Diklat tersebut dibuka langsung oleh Kepala SPN Singaraja AKBP Waluya SIK yang ditandai dengan penyematan pin peserta. Pihaknya mengatakan program yang dilaksanakan atas kerjasama SPN dengan Undiksha sebagai salah satu bukti SPN tidak hanya mendidik Polri. Tetapi juga guru, kepala sekolah dan mahasiswa.
Pelatihan Kepemimpinan dan Revolusi Mental yang menyasar Badan Eksekutif Mahasiswa (BEM) Undiksha Singaraja yang berlangsung, hingga hari Minggu (08/04) itu secara resmi dibuka oleh Wakil Kepala SPN Singaraja AKBP Waluya, S.I.K. dihadiri para Wakil Rektor Undiksha Singaraja. Selama mengikuti pelatihan mereka akan diterpa dengan didikan kedisiplinan, kerapian dan kebersamaan.
“Harapannya mahasiswa sebagai bagian 4 pilar kebangsaan yang selama ini selalau didengungkan Bapak Presiden mulai memudar agar memiliki soliditas dan disiplin tinggi dan menjadi contoh mahasiswa lainnya untuk tetap membela NKRI,” kata dia yang ditemui Sabtu (7/4).

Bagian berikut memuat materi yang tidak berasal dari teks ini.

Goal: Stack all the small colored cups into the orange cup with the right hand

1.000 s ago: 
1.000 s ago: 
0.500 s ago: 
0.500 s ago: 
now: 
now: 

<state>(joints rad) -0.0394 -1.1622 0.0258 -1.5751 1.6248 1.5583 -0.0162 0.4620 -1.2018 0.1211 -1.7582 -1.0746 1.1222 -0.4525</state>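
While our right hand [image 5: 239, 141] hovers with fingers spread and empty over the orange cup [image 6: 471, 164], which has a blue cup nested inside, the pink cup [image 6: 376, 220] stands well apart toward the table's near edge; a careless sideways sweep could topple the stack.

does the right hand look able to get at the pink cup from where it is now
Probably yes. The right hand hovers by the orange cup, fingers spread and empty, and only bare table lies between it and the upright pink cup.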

Sementara itu Rektor Undiksha, Dr I Nyoman Jampel mengatakan diklat revolusi mental yang dilaksanakan lembaganya merupakan salah satu upaya mencetak karakter mahasiswa yang unggul dan berdaya saing. Pihaknya pun mengatakan revolusi mental yang perlu dilakukan mahasiswanya menghadapi persaingan global sangat erat kaitannya dengan visi Undiksha sebagai universitas unggulan di Asia dengan berlandaskan Tri Hita Karana.

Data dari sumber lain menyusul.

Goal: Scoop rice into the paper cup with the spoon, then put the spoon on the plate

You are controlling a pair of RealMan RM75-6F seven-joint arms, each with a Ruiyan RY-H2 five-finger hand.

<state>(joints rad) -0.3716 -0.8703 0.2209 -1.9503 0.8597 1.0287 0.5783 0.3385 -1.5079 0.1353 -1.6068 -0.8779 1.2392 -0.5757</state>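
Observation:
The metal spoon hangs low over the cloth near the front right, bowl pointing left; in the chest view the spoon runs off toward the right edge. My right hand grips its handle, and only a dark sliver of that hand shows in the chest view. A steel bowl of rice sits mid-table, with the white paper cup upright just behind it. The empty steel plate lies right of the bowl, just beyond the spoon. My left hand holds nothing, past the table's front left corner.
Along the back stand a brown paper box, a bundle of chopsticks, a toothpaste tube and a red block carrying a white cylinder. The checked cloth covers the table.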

“Mahasiswa yang ingin kami cetak tidak cukup cerdas intelektual, tetapi juga cerdas secara sosial, spiritual dan emosianal, ketiganya juga sangat sejalan dengan visi kami yakni Tri Hita Karana,” kata dia.
Dalam Tri Hita Karana disebutkan tiga hubungan harmonis manusia dengan manusia, Tuhan dan lingkungan. Ketiga keserasian itu semuanya berlandaskan sikap saling menghormati. Baik dengan Tuhan, sesama dan juga keseimbangan lingkungan. Dengan diklat revolusi mental mahasiswa juga diarahkan untuk tetap sepakat bahwa NKRI adalah harga mati.
Hal tersebut pun disebut Jampel sebagai salah satu upaya mempersempit ruang permusuhan, dengan berbagai keberagaman menghargai sesamanya. Sehingga tidak ada lagi hujatan, tidak ada lagi mahasiswa yang pintar science dan teknologi unttuk menyesatkan, tetapi menggunakan ilmunya untuk kemasyarakatan warga Indonesia.